It was the blues - and a little bit of folk, country and soul - that got this year's crop of inductees into the Rock and Roll Hall of Fame.

The new members, inducted Wednesday night, included blues great John Lee Hooker, rhythm and blues artists LaVern Baker, Ike and Tina Turner and the late Jimmy Reed, soulful Wilson Pickett, the Impressions and country-folk-rock pioneers the Byrds.Also inducted during ceremonies subdued by the outbreak of war in the Persian Gulf was the late blues legend Howlin' Wolf, who was honored as an early influence on rock 'n' roll. The late record producer Nesuhi Ertegun was cited for lifetime achievement.

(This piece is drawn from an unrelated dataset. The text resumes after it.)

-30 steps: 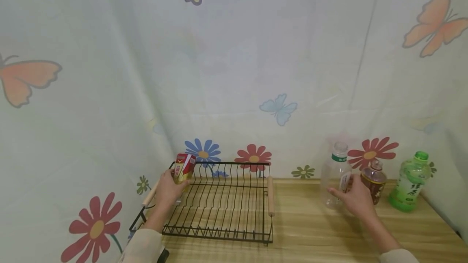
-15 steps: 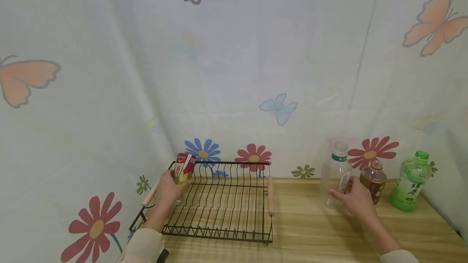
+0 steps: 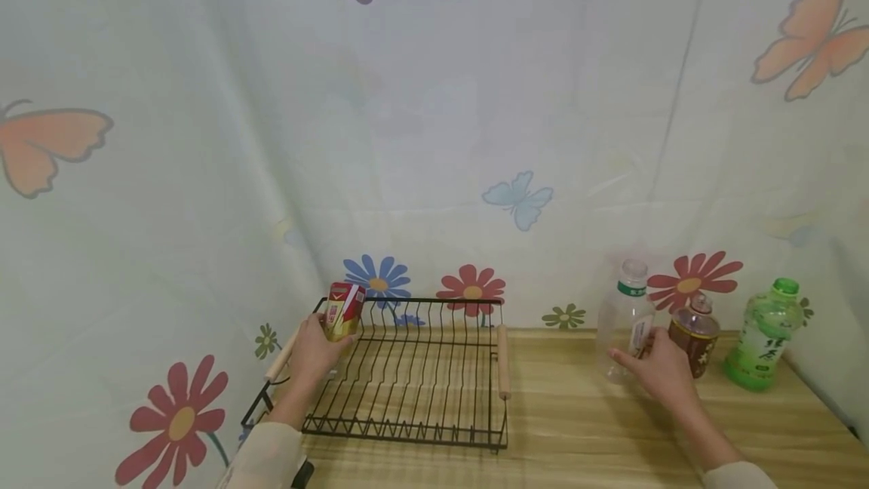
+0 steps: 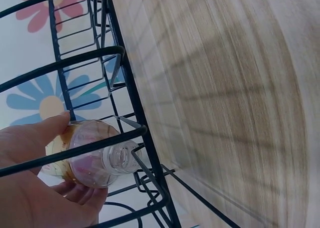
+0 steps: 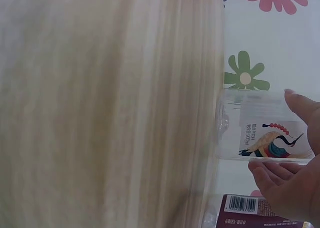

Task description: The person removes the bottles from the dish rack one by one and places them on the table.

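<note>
At the rack's back left corner, my left hand (image 3: 314, 349) grips a bottle with a red and gold label (image 3: 345, 308). In the left wrist view this bottle (image 4: 90, 167) is upside down, its uncapped clear neck among the bars of the black wire dish rack (image 4: 131, 87). Over on the right, my right hand (image 3: 661, 372) holds a tall clear plastic bottle (image 3: 619, 330) with a green neck band, standing upright on the table. Thumb and fingers lie on opposite sides of that bottle (image 5: 270, 135) in the right wrist view.
A brown-labelled bottle (image 3: 692, 338) stands close beside my right hand. Farther right is a green bottle (image 3: 762, 338) with a green cap. The rack has wooden handles (image 3: 503, 364). A flowered curtain (image 3: 421, 134) hangs behind the wooden table (image 3: 557, 421).
</note>
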`<state>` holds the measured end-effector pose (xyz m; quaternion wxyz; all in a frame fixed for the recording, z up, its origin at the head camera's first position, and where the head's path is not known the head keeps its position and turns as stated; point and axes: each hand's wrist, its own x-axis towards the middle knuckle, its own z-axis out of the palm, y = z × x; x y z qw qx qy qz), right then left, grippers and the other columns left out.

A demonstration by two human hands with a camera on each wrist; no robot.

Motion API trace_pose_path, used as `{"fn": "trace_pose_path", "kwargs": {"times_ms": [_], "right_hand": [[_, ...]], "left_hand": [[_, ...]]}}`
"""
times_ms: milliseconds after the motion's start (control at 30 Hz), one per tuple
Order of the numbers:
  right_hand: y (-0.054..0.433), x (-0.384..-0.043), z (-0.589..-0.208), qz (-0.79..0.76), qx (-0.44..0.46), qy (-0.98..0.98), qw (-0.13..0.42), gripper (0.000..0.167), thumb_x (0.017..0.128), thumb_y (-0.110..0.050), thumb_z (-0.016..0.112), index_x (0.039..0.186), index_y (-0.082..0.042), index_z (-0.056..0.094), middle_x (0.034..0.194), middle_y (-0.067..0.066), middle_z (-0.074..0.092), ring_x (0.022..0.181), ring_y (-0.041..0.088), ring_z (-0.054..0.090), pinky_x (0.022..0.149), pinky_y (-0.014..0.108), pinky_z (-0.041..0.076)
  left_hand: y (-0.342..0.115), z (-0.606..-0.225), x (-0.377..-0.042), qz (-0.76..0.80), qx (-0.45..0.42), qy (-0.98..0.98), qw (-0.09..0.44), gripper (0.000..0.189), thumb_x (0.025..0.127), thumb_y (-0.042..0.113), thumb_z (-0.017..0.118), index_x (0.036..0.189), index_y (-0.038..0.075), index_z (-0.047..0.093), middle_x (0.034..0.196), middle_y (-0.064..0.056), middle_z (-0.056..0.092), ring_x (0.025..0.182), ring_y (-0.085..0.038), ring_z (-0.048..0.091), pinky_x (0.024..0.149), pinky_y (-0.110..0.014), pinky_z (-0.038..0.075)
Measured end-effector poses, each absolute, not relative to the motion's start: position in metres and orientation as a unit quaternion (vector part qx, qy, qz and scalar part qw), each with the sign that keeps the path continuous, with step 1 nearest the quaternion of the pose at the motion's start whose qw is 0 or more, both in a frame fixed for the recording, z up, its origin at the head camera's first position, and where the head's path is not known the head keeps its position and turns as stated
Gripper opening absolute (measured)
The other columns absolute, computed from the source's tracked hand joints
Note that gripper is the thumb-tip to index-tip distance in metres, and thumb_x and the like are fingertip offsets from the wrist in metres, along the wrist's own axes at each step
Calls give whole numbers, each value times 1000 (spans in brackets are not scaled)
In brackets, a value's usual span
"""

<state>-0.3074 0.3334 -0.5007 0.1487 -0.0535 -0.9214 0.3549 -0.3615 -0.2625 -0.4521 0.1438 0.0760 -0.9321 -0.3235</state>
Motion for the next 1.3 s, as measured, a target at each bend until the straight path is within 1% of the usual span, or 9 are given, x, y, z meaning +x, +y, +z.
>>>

Ahmet Ertegun, the hall's chairman, began the evening with the announcement that "America and its allies have gone to war."

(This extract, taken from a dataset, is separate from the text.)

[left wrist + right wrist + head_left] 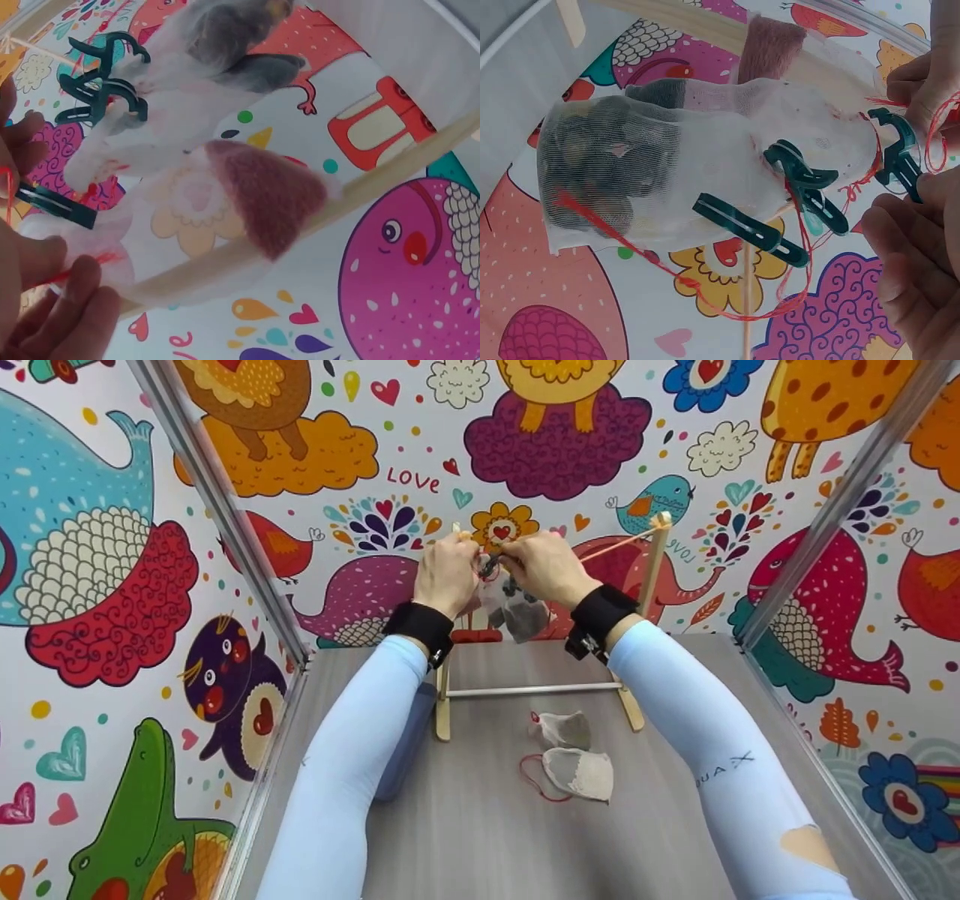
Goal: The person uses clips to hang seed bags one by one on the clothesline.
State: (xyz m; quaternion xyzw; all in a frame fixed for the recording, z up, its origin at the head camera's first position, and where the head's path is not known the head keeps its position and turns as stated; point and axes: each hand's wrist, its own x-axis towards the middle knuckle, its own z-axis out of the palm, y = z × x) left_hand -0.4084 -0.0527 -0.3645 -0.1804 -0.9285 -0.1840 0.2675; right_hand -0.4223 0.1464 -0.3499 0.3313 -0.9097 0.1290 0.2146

A long moment of silence followed. Before the ceremony at the Waldorf-Astoria hotel began, President Bush's speech to the nation was broadcast on a large screen set up to show clips of the performers being honored.

Like some past ceremonies, the sixth annual event had its controversy, this time over which members of the Impressions were being inducted.

Only the original members of the Byrds - Roger McGuinn, David Crosby, Gene Clark, Chris Hillman and Michael Clarke - were inducted. That left out the late Gram Parsons, whose pioneering country-rock sound has been widely hailed as among rock's most inventive styles.

It wasn't clear if only the original members of the Impressions - Curtis Mayfield, Jerry Butler, Richard Brooks, Arthur Brooks and Sam Gooden - were included. But Fred Cash, who replaced Butler early on, felt he was being left out.

"I'm mad about it," he told reporters before the ceremony.

Butler, the Brooks brothers, Gooden and Cash walked on stage when only the name the Impressions was called. The Byrds were introduced individually.